Os que conheço do Pirandello não têm escritores como protagonistas, mais gente comum, aliás, gente que não faz nada da vida...

Os exemplos que você deu, Mavericco, são especiais. Colocar o Dante nesta lista seria como colocar o Borges entre a ficção científica. Mas vá reparando, entre os mais contemporâneos, quantos personagens escritores aparecem...
 
Como a Clara falou..o Henry Chinaski não pode ficar de fora...

Em linha semelhante, tem o Sal Paradise, de On the Road.. .traz muito das agruras de tentar viver das letrinhas.

Hemingway tem um personagem-escritor que é pai dos dois de cima. Trata-se de Nick Adams, menino-autor que Hemingway leva a escritor amadurecido numa série de contos magistrais.

Nacional? O Defunto-autor Brás Cubas, que vamos ter que por num grupo único. O de quem nada fez em vida e esperou bater as botas para escrever.

Machado ainda toca no tema do escritor de maneira brilhante no conto "Um homem Célebre", no qual fala de um homem de raro talento para as letras, mas que tem dificuldade de dedicar 20 min à escrita! O final é trágico.

O Paulo Honório (?), de São Bernardo.
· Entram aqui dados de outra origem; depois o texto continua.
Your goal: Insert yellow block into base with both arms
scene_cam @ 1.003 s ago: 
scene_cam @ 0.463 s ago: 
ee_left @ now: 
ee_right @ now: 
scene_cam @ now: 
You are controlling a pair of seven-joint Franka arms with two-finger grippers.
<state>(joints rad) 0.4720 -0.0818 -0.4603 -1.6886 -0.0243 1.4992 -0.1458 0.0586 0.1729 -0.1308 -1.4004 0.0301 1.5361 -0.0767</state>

Escritor a contragosto, Paulo convida amigos para ajudá-lo a escrever suas memórias; acaba tocando a empresa sozinho, às turras com a inspiração.
 
Gostei do título. "Ficção narcisística".

Acho que os autores se colocarem em suas obras como personagens ou livros sobre escritores/escrita são tendências da literatura contemporânea, pelo menos da brasileira. No primeiro caso tem até um nome para isso autoficção (mas que autobiografia não é auto-ficção?) Tem vários exemplos disso.
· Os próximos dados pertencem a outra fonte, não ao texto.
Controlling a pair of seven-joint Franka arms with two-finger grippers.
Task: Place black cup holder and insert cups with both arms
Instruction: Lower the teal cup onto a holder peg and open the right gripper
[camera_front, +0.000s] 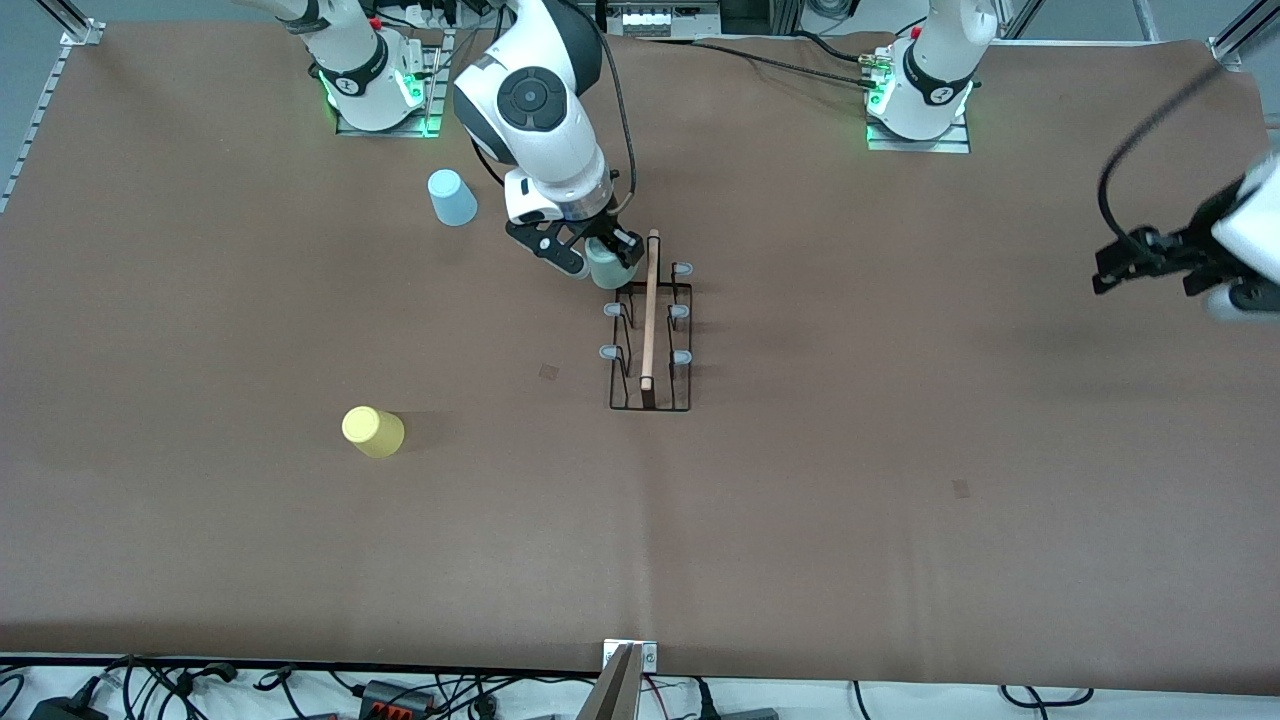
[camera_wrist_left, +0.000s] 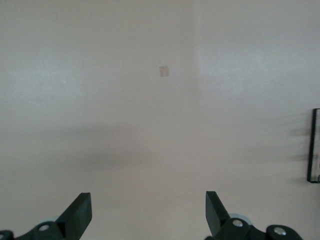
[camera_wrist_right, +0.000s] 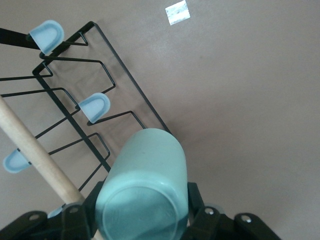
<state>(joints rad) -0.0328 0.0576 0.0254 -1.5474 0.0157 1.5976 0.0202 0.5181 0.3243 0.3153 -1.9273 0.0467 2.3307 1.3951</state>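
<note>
Right gripper (camera_front: 602, 262) is clamped on the grey-green cup (camera_wrist_right: 145, 187), held over the black cup holder's (camera_front: 650, 345) end nearest the robots, beside the wooden handle (camera_front: 651, 305). Judging by this, the holder is placed at table centre, but no cup sits on a peg yet. From the holder, the blue cup (camera_front: 452, 197) stands at ten o'clock, the yellow cup (camera_front: 372, 432) at eight. Left gripper (camera_wrist_left: 148, 212) waits wide open and empty at three o'clock.

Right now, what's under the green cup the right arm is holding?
The pale green cup, gripped by the right gripper, hangs over the black cup holder at its end nearest the robots. A grey-tipped peg shows beside it; the peg directly beneath is covered by the cup.
</note>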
No segundo, ou seja livros sobre a escrita, que é mais o tema do tópico, né?, lembro de A Room of One's Own de Virgínia Woolf e de Na pior em Paris em Londre de Orwell, mas nunca li nenhum dos dois então só falo de ouvir falar. A obra de Roberto Bolaño não é toda cheia de escritores também? A crítica à imprensa da época parece ser um tema dos escritores do século XIX, não? Lembro de Balzac com Ilusões Perdidas e de um conto de Villiers de L’Isle-Adam em que ele critica a imprensa. Dos nacionais lembro de Recordações do Escrivão Isaías Caminha, que é uma crítica feroz da imprensa do Rio de Janeiro da época e de Caétes de Graciliano Ramos que é mais sobre a vida medíocre de um escritor em uma cidade interiorana e seu bloqueio.

Ah! Isso também acontece nos quadrinhos (principalmente os japoneses). O Maus é sobre o autor querendo escrever a história do pai, por exemplo. E para citar um mangá que está sendo publicado no Brasil, Bakuman é uma história em quadrinhos sobre o mercado e a produção de histórias em quadrinhos no Japão, mas a tendência é mais antiga e se populariza, para variar, com Osamu Tezuka que fez um mangá sobre um homem que sonha fazer animação, ou seja, ele mesmo.
 
a maioria dos livros e contos do stephen king são sobre escritores. alguns fizeram sucesso, outros ñ, mas ñ deixo d pensar q ele está d certa forma falando sobre si cada vez q leio 1 novo livro dele com escritor protagonista.